**PROBLEM:** Copy the lines below as they are; omit the images they contain.

**AVAILABLE DATA:**
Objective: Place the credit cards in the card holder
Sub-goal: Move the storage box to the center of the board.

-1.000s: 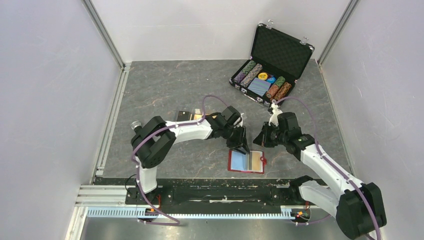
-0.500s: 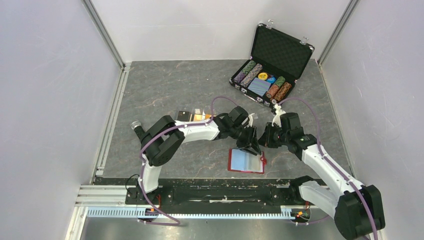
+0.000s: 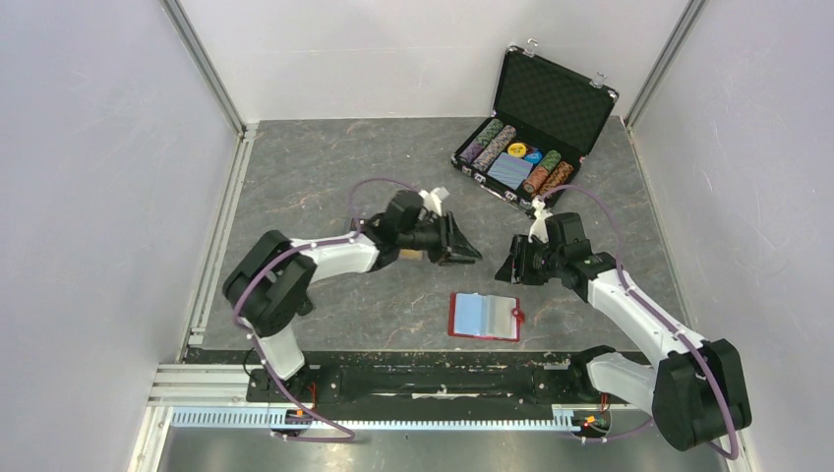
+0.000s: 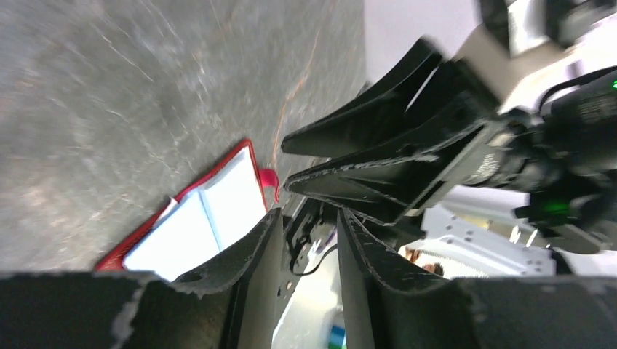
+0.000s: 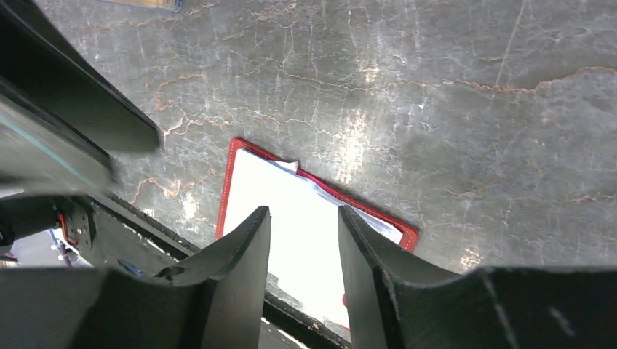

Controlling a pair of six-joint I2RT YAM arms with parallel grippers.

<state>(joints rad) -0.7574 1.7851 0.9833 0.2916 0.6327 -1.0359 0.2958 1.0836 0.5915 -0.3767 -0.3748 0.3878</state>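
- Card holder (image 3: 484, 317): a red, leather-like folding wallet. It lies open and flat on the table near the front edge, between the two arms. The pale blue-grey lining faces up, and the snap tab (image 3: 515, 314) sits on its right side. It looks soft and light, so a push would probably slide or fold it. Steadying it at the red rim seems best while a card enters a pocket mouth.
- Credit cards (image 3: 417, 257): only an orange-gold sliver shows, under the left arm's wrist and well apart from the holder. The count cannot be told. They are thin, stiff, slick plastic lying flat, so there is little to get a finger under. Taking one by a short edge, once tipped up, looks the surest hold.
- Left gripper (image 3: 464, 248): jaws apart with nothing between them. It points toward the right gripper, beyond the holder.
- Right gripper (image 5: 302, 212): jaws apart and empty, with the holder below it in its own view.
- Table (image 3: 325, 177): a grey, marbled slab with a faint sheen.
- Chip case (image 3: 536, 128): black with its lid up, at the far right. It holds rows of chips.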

**SOLUTION FOR THIS TASK:**
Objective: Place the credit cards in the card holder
Sub-goal: Move the storage box to the center of the board.

-1.000s: 
-0.500s: 
+0.000s: 
+0.000s: 
+0.000s: 

Controlling a pair of six-joint I2RT YAM arms with parallel grippers.

<state>(joints rad) -0.7574 1.7851 0.9833 0.2916 0.6327 -1.0359 0.2958 1.0836 0.5915 -0.3767 -0.3748 0.3878</state>
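- Card holder (image 3: 484, 317): a red, leather-like folding wallet. It lies open and flat on the table near the front edge, between the two arms. The pale blue-grey lining faces up, and the snap tab (image 3: 515, 314) sits on its right side. It looks soft and light, so a push would probably slide or fold it. Steadying it at the red rim seems best while a card enters a pocket mouth.
- Credit cards (image 3: 417, 257): only an orange-gold sliver shows, under the left arm's wrist and well apart from the holder. The count cannot be told. They are thin, stiff, slick plastic lying flat, so there is little to get a finger under. Taking one by a short edge, once tipped up, looks the surest hold.
- Left gripper (image 3: 464, 248): jaws apart with nothing between them. It points toward the right gripper, beyond the holder.
- Right gripper (image 5: 302, 212): jaws apart and empty, with the holder below it in its own view.
- Table (image 3: 325, 177): a grey, marbled slab with a faint sheen.
- Chip case (image 3: 536, 128): black with its lid up, at the far right. It holds rows of chips.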

No further output is needed.